All the chains are seeing similar results, with the growth of the Russian food retail market expected to average 7.8% in 2011-2015 - though that's still down from the boom years growth rates of around 17% a year in 2007-2011, according to Rosstat.

This slowdown is leading to cutthroat competition. "We see several opportunities for growth that could help us get ahead of our competitors in a year or two. The key objective for us is to constantly seek out new opportunities and also be aware of what our competitors are doing. It then takes them a year or two to catch up," Sergey Galitskiy, Magnit's founder, told investment bank Renaissance Capital. "For example, we are trying to catch up with X5 in terms of sales volume, while they are busy acquiring questionable assets for ridiculous amounts of money."

X5 is giving Magnit a run for its money. The company, owned by the Alfa Group, is growing fast and expects to see revenues up by 8% to top $16.6bn by the end of this year, according to Metropol. X5 bought the discount chain Kopeyka earlier this year and is in the process of rebranding all its stores. However, the company has been hit by the loss of its CEO, Andrei Gusev, who quit in July and has yet to be replaced.

The Dixy Group, which specialises in a small format local stores, was up to over 1,200 stores by August and saw revenues rise by 21% over the same period to just under half a billion dollars. Its growth has been accelerated after it bought smaller rival, the Victoria chain. In addition to the merger, the company rolled out another 165 new stories over the first seven months of the year (101 were opened in May and June alone) and wants to have opened 300 news stores by the end of the year.

Discounter O'Key by September had expanded its staff by a third from the year before and has seen margins go up by a quarter over the same period. And the company also intends to spend $20m on buying one new hypermarket and several new stores to maintain its fast pace of growth. Over the next two years, the company will spend another $25m on rolling out 100 new convenience stores and six new hypermarkets.

Despite all the growing room, the supermarket business (along with things like mobile phones) is already a modern market-based sector that is very similar to its peers in the West.
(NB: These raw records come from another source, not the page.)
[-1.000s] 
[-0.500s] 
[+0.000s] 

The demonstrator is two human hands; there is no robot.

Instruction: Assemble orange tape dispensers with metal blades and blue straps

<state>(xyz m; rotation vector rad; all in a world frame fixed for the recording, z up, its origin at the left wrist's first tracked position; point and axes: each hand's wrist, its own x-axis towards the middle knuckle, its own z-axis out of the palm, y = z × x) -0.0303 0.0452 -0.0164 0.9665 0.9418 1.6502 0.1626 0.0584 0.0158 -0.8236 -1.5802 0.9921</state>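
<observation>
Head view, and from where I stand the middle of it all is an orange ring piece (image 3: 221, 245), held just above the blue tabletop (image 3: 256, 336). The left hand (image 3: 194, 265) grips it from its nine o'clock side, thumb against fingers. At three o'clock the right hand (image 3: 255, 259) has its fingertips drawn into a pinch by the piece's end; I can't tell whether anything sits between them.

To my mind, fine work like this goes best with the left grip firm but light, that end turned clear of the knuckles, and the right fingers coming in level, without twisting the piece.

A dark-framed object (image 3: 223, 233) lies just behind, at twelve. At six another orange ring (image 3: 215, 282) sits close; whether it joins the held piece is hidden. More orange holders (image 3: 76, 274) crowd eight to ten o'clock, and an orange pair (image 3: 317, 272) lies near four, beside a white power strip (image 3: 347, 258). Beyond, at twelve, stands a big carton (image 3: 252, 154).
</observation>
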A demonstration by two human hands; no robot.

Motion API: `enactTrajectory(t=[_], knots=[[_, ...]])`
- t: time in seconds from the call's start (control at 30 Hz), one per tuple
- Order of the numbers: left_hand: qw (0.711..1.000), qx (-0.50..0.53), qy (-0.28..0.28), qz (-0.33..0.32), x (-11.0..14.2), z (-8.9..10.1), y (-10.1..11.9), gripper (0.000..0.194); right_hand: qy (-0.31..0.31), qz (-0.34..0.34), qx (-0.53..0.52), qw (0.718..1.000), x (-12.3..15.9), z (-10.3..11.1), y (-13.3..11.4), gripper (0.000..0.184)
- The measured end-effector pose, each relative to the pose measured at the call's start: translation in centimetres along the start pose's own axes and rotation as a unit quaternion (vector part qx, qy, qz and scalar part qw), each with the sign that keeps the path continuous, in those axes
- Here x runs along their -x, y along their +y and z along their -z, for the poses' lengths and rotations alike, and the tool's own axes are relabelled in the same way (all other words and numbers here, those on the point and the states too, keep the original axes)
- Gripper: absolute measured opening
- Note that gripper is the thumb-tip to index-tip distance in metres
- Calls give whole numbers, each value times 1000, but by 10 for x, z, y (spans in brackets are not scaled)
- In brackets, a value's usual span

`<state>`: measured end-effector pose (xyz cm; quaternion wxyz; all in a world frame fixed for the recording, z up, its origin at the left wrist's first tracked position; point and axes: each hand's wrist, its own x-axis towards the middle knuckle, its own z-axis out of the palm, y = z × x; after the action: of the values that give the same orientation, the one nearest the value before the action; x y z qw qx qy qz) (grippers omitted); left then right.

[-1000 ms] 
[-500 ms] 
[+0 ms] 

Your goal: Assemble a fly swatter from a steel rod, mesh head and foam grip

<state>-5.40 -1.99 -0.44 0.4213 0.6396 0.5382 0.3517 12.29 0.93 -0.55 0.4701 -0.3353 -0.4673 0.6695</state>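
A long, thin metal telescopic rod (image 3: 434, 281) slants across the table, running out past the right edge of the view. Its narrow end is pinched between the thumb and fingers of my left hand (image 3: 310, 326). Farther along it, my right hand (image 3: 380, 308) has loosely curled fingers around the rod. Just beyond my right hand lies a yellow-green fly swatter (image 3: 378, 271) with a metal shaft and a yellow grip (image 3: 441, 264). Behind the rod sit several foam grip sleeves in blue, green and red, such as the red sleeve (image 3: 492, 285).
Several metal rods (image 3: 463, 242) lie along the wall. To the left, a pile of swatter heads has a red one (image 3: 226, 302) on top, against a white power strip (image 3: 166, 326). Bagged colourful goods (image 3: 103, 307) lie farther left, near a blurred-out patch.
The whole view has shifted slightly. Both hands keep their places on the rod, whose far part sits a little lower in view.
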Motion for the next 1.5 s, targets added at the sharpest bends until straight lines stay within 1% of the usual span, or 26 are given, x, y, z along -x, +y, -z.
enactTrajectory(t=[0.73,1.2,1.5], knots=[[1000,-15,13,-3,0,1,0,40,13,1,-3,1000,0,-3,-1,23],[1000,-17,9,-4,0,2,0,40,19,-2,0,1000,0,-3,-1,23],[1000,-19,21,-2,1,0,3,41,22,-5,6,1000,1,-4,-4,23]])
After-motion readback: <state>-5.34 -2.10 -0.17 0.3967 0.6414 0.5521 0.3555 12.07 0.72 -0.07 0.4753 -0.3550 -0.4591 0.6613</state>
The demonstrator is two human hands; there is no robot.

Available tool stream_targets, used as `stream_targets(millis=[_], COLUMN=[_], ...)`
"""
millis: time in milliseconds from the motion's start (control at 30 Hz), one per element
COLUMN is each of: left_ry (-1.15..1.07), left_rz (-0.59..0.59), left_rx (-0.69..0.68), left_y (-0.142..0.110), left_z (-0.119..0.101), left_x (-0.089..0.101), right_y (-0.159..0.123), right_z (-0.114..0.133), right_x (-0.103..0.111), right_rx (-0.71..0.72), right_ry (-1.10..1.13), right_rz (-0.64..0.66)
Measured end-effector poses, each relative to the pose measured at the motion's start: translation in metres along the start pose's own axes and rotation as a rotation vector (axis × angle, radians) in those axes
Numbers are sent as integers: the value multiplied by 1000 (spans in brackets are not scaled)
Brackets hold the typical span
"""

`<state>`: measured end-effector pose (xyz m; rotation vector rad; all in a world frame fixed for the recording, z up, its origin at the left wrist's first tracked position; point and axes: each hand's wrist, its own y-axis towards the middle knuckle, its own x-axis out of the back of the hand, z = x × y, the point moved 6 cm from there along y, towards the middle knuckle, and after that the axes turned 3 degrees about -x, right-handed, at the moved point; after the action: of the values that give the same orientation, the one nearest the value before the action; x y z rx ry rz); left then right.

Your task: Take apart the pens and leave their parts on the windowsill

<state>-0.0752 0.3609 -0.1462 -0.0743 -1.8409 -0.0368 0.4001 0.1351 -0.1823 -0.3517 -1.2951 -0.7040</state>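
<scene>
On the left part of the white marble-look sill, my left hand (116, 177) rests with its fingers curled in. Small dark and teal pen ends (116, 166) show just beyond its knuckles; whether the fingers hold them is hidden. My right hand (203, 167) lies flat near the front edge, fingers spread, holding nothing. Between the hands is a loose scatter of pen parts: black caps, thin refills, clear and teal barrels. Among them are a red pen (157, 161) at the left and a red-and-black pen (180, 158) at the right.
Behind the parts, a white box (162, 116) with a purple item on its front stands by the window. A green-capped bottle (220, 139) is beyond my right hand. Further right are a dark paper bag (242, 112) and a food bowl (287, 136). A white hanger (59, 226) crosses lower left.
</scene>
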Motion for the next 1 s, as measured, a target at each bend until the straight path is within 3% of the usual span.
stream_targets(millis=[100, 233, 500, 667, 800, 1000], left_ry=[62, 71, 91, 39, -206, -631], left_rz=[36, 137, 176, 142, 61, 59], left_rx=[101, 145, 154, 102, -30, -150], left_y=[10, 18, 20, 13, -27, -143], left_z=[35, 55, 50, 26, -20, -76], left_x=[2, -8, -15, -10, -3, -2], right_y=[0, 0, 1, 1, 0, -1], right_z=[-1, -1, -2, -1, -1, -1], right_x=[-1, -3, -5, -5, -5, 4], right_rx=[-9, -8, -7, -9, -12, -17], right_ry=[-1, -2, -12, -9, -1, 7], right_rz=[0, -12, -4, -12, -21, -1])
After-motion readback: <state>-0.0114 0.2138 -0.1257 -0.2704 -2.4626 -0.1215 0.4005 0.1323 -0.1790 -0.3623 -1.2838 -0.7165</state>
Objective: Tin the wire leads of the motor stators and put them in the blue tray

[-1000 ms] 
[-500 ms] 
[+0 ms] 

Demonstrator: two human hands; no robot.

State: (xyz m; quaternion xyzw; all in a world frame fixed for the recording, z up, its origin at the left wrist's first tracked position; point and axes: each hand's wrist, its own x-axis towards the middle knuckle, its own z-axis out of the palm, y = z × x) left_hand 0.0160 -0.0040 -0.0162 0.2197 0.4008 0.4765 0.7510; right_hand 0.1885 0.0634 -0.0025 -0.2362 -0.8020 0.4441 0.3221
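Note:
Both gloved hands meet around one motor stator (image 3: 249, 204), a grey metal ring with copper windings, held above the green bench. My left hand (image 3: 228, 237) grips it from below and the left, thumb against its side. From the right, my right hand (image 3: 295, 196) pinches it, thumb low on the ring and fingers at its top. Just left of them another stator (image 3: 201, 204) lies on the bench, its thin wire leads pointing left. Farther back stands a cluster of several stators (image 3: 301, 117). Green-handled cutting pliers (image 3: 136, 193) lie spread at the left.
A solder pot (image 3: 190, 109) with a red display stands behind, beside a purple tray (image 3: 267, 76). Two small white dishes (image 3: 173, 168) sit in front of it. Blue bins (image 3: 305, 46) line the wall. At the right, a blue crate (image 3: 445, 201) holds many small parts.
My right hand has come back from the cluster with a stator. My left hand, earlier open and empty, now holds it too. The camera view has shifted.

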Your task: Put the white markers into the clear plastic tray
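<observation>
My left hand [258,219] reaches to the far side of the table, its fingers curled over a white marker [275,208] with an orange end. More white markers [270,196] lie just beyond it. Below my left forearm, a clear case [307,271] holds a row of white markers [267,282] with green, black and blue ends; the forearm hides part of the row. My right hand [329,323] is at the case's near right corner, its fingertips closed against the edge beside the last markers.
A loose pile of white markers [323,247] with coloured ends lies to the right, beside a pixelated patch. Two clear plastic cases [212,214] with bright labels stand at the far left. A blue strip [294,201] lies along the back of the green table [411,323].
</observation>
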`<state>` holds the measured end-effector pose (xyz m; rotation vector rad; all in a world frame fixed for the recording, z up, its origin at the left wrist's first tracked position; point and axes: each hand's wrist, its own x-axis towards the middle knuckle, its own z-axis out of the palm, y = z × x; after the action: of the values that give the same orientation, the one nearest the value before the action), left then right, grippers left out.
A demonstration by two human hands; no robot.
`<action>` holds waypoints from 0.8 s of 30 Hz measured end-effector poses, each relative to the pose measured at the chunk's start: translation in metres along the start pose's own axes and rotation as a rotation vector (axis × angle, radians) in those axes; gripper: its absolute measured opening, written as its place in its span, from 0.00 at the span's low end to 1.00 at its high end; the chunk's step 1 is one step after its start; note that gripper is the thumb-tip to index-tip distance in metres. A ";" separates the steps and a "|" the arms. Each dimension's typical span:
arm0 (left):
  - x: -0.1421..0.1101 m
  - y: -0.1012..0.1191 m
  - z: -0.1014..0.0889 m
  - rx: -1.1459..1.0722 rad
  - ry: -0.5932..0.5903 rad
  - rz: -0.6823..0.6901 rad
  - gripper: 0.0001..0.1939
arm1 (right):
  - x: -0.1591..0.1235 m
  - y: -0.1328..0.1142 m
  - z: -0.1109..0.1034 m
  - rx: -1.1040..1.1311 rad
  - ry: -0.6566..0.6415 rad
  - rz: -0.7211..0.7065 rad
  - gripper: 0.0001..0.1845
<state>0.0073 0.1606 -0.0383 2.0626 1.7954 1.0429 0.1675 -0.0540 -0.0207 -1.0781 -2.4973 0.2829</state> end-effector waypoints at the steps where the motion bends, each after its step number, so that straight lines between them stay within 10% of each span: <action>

Going forward, the fierce competition between the rival chains is starting to make itself felt as the easy gains are exhausted. "Rising saturation is pushing retailers to add new formats and expand geographically, which will inevitably lead to a consolidation phase in two to four years," says Andrei Nikitin, a retail analyst with Alfa Bank.

In August, Magnit announced it was going to invest €350m into farming as a way of producing its own brands and so cutting costs, opening up a new front in Russia's store wars.